Problem statement.
When checking the entries below, count every line with the word "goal", then give only that number.

Dataset excerpts.
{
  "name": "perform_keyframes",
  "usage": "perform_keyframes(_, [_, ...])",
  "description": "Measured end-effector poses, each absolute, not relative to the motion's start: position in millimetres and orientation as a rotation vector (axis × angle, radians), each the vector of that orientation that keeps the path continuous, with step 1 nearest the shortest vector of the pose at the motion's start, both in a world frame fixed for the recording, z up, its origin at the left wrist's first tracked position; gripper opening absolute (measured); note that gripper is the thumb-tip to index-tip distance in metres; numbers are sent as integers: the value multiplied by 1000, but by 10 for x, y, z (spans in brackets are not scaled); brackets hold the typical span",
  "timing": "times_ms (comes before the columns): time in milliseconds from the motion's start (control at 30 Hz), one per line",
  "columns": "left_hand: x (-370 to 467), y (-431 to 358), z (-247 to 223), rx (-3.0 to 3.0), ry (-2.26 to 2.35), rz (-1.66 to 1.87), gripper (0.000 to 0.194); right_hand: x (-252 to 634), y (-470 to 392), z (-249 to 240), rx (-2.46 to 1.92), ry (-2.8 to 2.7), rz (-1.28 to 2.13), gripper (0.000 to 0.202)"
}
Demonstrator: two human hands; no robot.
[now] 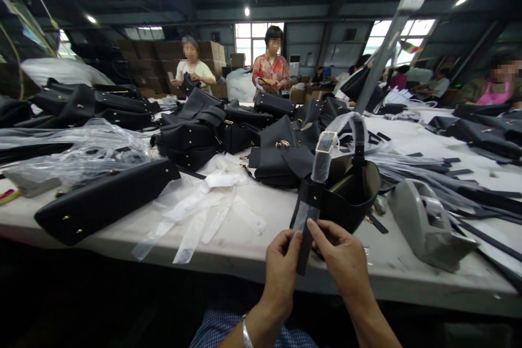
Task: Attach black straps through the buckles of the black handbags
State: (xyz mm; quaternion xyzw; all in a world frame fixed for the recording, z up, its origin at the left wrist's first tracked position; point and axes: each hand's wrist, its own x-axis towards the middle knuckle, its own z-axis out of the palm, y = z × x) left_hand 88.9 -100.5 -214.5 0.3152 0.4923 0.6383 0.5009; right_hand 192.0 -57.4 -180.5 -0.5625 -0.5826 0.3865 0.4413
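Observation:
A black handbag [342, 212] stands at the table's front edge, its top gaping and its handle [354, 120] wrapped in clear plastic near a gold buckle [327, 142]. From that buckle a black strap [303, 259] hangs down the bag's near side, with a translucent plastic strip [305, 216] on it. My left hand [283, 261] pinches the strap's left edge between thumb and fingers. On the other edge, my right hand [341, 253] is closed too, its thumb pressing on the strap beside the plastic. Some fingers of both hands are hidden behind the strap.
A grey tape dispenser [428, 225] sits right of the handbag. Plastic strips [207, 212] lie scattered to the left, near a black bag lying on its side [110, 201]. More black bags [191, 130] are piled behind. Wrapped straps [432, 174] spread rightward. Co-workers [272, 65] stand across the table.

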Motion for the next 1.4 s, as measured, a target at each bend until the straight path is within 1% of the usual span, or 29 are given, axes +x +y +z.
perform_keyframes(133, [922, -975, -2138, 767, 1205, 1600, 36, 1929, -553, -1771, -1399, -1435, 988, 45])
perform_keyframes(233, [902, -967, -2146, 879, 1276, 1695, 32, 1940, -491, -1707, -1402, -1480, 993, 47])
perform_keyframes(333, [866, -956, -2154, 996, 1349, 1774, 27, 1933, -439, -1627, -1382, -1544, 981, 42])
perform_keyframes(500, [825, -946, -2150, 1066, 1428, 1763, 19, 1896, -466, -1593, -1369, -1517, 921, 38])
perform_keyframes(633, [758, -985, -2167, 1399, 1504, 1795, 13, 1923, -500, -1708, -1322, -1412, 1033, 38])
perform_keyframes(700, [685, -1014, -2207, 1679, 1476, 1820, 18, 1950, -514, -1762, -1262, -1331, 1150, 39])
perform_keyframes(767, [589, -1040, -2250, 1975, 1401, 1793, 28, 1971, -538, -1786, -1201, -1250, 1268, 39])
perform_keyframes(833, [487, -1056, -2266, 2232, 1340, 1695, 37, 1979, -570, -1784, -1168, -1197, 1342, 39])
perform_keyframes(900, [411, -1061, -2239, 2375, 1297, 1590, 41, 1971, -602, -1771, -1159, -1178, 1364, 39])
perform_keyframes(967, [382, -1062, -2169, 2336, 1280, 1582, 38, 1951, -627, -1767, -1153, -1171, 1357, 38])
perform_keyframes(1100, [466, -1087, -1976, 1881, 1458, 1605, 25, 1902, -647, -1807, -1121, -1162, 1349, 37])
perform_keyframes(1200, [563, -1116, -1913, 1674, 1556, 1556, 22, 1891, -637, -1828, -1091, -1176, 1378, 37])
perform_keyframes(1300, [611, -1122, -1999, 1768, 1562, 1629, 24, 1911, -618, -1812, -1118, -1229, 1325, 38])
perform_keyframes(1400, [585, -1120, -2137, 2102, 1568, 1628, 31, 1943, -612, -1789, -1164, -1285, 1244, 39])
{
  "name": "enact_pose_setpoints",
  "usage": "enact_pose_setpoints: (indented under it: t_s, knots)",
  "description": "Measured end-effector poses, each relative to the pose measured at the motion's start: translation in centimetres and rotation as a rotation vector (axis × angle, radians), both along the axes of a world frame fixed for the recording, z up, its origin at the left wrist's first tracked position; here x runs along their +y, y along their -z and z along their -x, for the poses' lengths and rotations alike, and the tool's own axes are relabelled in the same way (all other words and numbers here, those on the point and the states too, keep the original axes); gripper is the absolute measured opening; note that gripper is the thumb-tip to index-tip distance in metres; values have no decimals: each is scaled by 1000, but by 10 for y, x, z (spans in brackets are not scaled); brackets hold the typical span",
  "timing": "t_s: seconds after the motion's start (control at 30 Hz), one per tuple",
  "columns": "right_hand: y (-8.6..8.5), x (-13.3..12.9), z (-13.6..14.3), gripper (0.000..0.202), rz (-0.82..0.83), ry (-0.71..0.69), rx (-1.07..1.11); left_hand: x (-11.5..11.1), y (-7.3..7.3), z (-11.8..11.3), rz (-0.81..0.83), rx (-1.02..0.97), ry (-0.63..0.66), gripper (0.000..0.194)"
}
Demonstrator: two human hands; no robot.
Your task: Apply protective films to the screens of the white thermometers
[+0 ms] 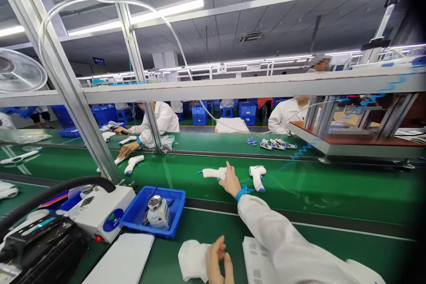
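Two bare hands are showing: the right hand point(232, 182) is touching the near end of a white gun-shaped device point(211, 173) on the green conveyor belt point(309, 191), its index finger standing straight and the others bending, though whether they are gripping is impossible to tell; the left hand point(218, 262) is hanging loosely half-open, holding nothing visible, beside a soft, rumpled white bundle point(193, 259) on the green worktop point(206, 230). A blue wristband point(244, 192) is circling the right wrist, and a second device point(257, 178), white plastic with blue trim, is lying just beyond that hand. Next to the sleeve, a white sheet point(254, 257) is bearing grey printed blocks too blurred to read, partly hidden by the arm. Further left, a blue plastic tray point(178, 213) is holding a metal-capped jar point(159, 213) whose label is staying illegible. Beside it, a boxy white unit point(96, 208) is carrying a round blue sticker point(114, 219) and fine dark lettering, neither legible. Across the belt, a co-worker's hand point(128, 148) is partly disappearing behind a metal post, while a distant blue sign point(99, 61) is showing pale characters too small to make out. The bottom edge is cutting off the left hand.
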State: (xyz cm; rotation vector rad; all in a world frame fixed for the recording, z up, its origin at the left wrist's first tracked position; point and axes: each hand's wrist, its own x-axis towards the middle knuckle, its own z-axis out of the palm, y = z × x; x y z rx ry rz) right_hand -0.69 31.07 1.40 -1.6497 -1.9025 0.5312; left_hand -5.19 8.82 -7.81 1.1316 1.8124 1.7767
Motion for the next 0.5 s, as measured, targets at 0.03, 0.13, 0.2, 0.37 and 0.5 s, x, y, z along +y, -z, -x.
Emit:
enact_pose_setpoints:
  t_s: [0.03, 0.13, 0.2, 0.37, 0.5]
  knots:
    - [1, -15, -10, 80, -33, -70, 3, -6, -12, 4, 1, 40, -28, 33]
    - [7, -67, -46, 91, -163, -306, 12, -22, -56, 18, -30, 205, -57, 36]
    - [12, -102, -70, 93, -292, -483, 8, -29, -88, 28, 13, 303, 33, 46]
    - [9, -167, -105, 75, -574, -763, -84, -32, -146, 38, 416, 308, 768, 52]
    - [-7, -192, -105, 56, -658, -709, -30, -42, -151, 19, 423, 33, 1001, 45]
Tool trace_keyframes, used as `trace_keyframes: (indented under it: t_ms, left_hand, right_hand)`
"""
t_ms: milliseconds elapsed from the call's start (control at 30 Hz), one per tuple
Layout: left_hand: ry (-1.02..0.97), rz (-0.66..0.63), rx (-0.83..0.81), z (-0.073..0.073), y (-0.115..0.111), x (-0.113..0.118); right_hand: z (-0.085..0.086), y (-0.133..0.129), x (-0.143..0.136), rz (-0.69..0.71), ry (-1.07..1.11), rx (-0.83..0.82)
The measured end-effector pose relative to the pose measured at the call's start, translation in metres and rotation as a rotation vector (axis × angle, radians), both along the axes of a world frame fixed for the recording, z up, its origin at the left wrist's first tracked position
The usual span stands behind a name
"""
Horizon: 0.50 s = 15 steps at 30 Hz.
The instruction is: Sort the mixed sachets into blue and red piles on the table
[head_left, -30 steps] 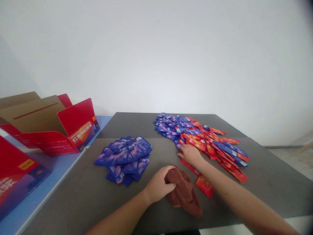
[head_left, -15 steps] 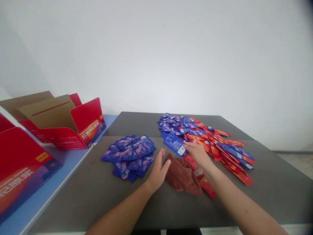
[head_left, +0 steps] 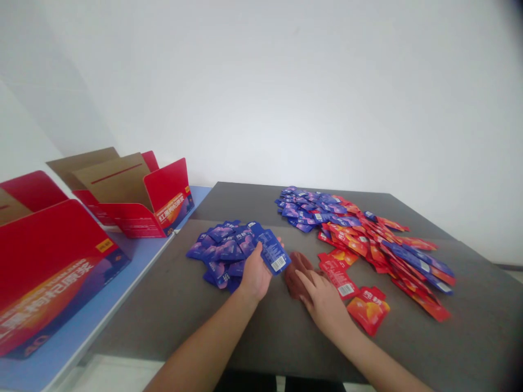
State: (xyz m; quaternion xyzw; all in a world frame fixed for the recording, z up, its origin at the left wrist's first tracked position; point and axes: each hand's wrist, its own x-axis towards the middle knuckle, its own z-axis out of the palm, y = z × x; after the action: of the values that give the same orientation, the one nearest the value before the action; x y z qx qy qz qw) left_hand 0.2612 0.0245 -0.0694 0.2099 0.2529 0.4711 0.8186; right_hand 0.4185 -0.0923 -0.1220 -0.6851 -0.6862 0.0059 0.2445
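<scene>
My left hand (head_left: 258, 274) grips a blue packet (head_left: 273, 252), its barcode side facing up, just right of a heap of blue packets (head_left: 223, 250). Under my right hand (head_left: 321, 294) lies a crumpled brown cloth (head_left: 299, 276), and the fingers are pressed into it. Right beside that hand are a red packet with a barcode (head_left: 338, 276) and a red-orange packet (head_left: 369, 309). Farther back on the dark table (head_left: 286, 337) a pile of blue packets (head_left: 312, 207) runs into a long pile of red packets (head_left: 368, 239).
Open red cartons (head_left: 122, 218) with brown inner flaps stand on a blue surface (head_left: 134, 267) at the left. Another red carton (head_left: 53, 261) is nearer. A few blue packets (head_left: 417, 261) lie on the red pile at right.
The blue packet has passed from my right hand to my left. My right hand has come down onto the cloth, which is more bunched. The view has shifted slightly left.
</scene>
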Motion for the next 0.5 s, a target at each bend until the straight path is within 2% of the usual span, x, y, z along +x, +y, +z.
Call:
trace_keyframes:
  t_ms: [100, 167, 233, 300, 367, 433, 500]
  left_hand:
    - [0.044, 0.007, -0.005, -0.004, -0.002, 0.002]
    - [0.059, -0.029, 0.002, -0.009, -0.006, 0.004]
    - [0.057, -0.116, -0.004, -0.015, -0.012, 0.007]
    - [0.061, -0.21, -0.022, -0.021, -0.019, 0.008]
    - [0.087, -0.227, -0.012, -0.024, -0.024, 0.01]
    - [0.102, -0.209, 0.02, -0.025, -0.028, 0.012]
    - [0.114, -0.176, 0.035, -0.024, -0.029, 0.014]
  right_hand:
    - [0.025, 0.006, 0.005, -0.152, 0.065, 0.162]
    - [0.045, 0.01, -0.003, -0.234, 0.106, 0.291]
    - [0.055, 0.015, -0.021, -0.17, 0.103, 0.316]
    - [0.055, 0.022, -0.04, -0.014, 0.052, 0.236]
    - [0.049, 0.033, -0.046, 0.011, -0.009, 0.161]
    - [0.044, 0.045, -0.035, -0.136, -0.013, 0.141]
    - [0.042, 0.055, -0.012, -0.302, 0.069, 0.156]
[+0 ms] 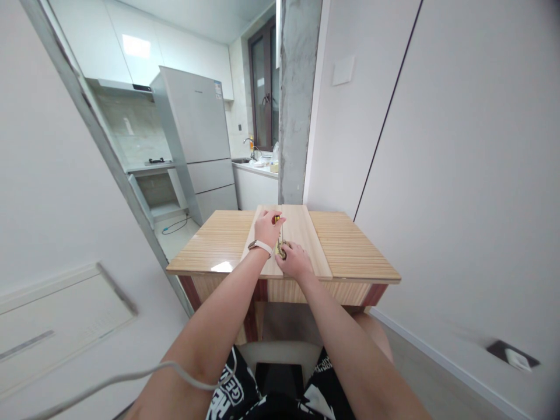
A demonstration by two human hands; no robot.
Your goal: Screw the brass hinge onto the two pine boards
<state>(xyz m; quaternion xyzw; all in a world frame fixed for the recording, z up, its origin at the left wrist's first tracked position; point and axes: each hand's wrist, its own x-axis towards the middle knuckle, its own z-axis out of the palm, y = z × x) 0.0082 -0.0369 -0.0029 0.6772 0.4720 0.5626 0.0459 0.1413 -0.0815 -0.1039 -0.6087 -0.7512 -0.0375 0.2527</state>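
Note:
My left hand [266, 228], with a white-banded watch on the wrist, is closed around the red, yellow and black handle of a screwdriver [276, 220]. A thin shaft seems to point down from it toward a small yellowish-brown object [283, 249] with a dark rounded part. My right hand [296, 260] has its fingers closed on this object and holds it against the pale wooden boards [312, 251]. Its exact kind is too small and too covered by fingers to make out. The screwdriver's tip cannot be seen clearly.
Under the boards stands a striped wooden table [354, 248]. A white cable [170, 366] crosses my left forearm. Walls close in on both sides. Beyond the table are a grey fridge [199, 122], a concrete pillar [298, 105] and a sink counter [262, 169].

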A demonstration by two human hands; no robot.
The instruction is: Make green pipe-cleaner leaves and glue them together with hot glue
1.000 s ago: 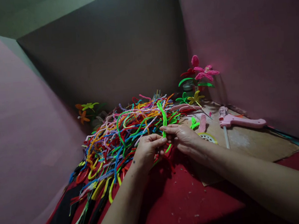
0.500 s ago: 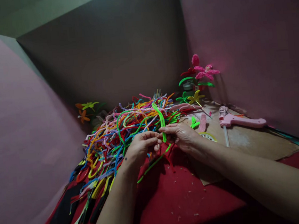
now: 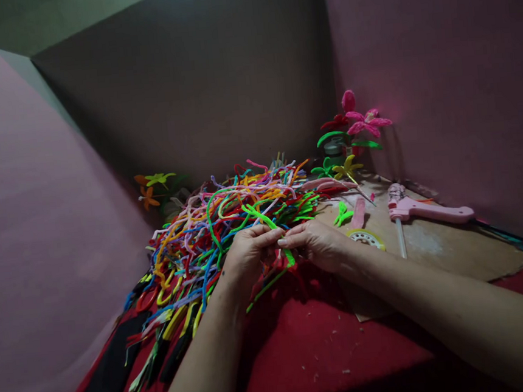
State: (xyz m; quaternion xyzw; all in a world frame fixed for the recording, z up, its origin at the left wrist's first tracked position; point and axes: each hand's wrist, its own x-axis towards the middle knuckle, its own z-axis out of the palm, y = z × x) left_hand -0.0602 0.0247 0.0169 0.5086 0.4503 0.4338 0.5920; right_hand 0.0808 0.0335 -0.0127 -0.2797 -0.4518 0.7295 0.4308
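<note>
My left hand and my right hand meet fingertip to fingertip over the red table surface. Both pinch a bright green pipe cleaner that bends between them, its free end leaning left over the pile. A thinner green stem hangs from under my left hand toward the table. Just behind my hands lies a big tangled heap of many-coloured pipe cleaners.
A pink glue gun lies on a brown cardboard sheet at the right, near a tape roll. Pink pipe-cleaner flowers stand in the back corner; orange and yellow ones at the back left. Pink panels wall both sides.
The green pipe cleaner stood upright between my fingers and now is bent over to the left. My hands have closed together slightly. The view shifted a little.
</note>
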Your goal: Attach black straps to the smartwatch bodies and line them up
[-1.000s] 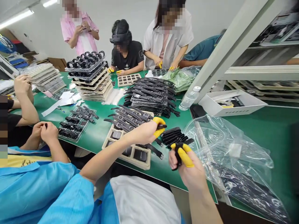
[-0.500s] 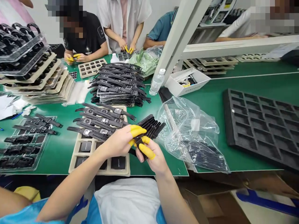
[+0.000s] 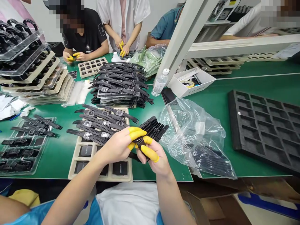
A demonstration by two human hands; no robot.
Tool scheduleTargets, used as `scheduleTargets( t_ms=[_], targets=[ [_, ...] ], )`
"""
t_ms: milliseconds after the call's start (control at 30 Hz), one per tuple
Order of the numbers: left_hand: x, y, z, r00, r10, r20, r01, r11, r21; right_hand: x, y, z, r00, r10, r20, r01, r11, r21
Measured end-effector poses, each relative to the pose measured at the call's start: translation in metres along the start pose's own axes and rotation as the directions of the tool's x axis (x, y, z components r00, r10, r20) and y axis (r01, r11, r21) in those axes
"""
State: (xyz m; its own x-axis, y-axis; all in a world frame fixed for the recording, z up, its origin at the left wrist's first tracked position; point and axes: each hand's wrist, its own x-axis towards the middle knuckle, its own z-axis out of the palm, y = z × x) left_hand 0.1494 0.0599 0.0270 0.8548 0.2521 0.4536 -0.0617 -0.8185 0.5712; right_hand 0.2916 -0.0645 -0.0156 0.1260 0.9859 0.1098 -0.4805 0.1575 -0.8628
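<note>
My left hand [image 3: 118, 143] and my right hand [image 3: 158, 157], both with yellow finger cots, meet over the table's near part. Between their fingertips is a dark smartwatch [image 3: 140, 143] with a black strap, partly covered by the fingers. My left fingers pinch it from above, and my right fingers grip the strap side. Just beyond lies a fanned bunch of black watch straps [image 3: 156, 128]. To the left, watches with straps [image 3: 105, 123] lie across a beige compartment tray [image 3: 71, 165], whose front cells hold dark square pieces.
A clear plastic bag [image 3: 195, 125] with black straps lies right of my hands, near a black foam tray [image 3: 253, 125]. Behind are stacked strapped watches [image 3: 119, 82], a water bottle [image 3: 160, 82] and a white box [image 3: 191, 87]. Tall tray stacks [image 3: 30, 81] stand left. Co-workers sit and stand opposite.
The view has shifted slightly. My hands stay together on the smartwatch with almost the same grip. Across the table, a standing co-worker's hands have moved a little.
</note>
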Motion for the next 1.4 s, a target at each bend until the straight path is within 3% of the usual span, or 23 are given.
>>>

Result of this exercise.
2